I sit there for about ten minutes after Gaara leaves with a pained expression on his face. Who in the world could he love?

I get an itch on my forehead so I reach up to scratch it. I can feel the indent of the tattoo on my head and that's when I think I figure it out.

Our matching marks on our foreheads.
Ai.
Love.

Could it be that...
the one who he's in love with is me?

[[Gaara's POV]]

I hear Suki come inside. At first I pretend to be asleep, but quickly decide it's no use because she already knows I'm awake.

I turn my head and see the silhouette of her soft figure. I know that she knows I'm looking at her, and I'm aware that she's looking at me, too.

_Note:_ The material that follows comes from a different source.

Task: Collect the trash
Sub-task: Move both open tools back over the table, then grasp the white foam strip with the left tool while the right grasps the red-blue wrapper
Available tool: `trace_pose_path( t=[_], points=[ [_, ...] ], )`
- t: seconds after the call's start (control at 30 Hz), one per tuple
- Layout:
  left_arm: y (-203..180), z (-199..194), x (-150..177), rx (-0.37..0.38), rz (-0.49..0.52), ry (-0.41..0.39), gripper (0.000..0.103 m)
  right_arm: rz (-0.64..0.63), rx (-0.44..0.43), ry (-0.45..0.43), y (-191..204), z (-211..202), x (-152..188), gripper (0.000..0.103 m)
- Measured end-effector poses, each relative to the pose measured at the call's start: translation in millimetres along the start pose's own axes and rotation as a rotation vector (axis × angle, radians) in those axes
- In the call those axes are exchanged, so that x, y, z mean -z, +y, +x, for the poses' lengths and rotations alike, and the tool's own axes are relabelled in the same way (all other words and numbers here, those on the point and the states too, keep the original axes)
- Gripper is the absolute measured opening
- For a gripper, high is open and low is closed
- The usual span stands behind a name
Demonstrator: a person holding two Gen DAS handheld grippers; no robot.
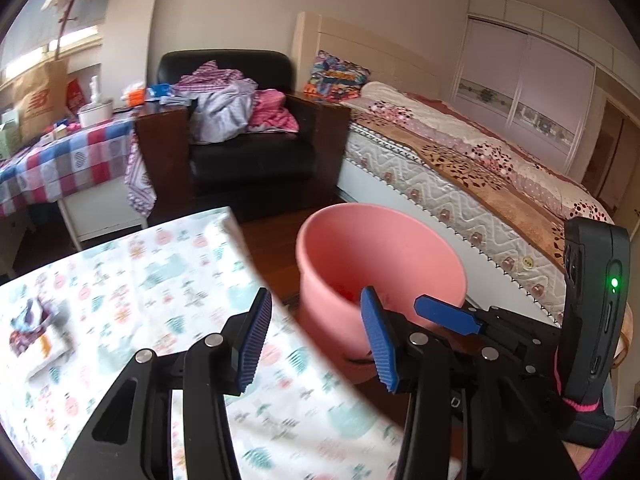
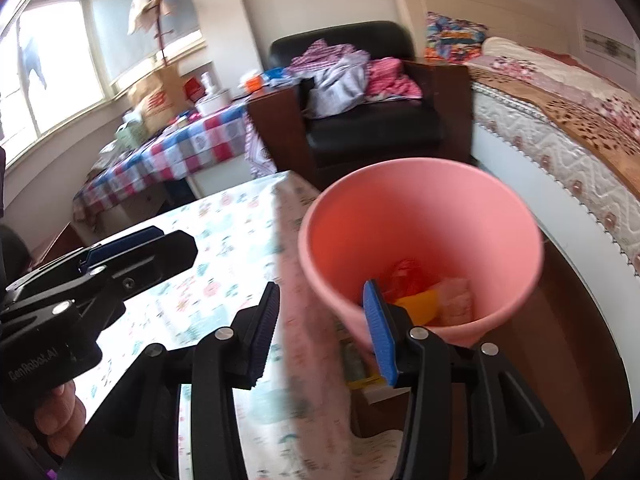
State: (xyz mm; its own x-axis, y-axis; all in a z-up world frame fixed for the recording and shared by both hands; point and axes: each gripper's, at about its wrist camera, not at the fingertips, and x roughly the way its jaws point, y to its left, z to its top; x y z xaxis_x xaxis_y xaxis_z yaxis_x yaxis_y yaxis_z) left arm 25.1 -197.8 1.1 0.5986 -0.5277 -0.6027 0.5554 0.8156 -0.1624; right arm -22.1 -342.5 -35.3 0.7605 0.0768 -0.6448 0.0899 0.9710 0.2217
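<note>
A pink bin (image 1: 380, 256) stands on the floor beside the patterned table (image 1: 168, 264). In the right wrist view the pink bin (image 2: 420, 232) holds red, yellow and pale trash (image 2: 416, 288). My left gripper (image 1: 316, 340) is open and empty over the table's right edge, next to the bin. My right gripper (image 2: 326, 328) is open and empty, just above the bin's near rim. The right gripper also shows in the left wrist view (image 1: 448, 314), and the left gripper in the right wrist view (image 2: 132, 248). A crumpled wrapper (image 1: 34, 320) lies at the table's left.
A black armchair (image 1: 248, 136) piled with clothes stands behind. A bed (image 1: 480, 168) runs along the right. A checked-cloth side table (image 1: 60, 160) with clutter is at the left. Wooden floor (image 1: 272, 248) shows between table and bin.
</note>
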Motion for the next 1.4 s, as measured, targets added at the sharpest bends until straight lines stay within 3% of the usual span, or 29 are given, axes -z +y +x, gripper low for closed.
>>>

Still, we don't speak a word.

From the moment she settles down next to me, I can feel that things between us have changed, and I don't really want things to be different. Now it's just...awkward.

***

When I wake up, I remember the conversation we had last night. I remember the silence between us as we watched eachother. I remember how we did not sleep particularly close to eachother, nor did we substantially stay away from or avoid eachother.

Yet some how, when I wake up, I find that our bodies are slightly inclined to one another, our arms intertwined, our toes touching and our heads turned to face eachother.

It's habit, I guess.

[[Suki's POV]]?

I open my eyes to see Gaara's beautiful sea blue eyes staring into mine. I don't remember shifting towards Gaara last night in all the awkwardness, but here we are, inches apart from one another, looking, studying eachother.

My foot tickles as he moves his toes slightly. I shift my arm slightly so that it's even closer to him. I lightly and subtly brush my fingers against his waist, then glance up at him again. I can see that he's failing to bite back a smile. I give him a small smile in return.

I want to ask him with my eyes; do you love me? But I know even if I try, he won't respond.

So I let it go...for now.

[[Gaara's POV]]

The moment she lightly touches my side, I know I am stuck. Forever stuck in her vibrant violet eyes, stuck in my fantasy, that maybe she loves me too. I get the same fluttering feeling in my heart and I try not to smile as I think, if only she knew...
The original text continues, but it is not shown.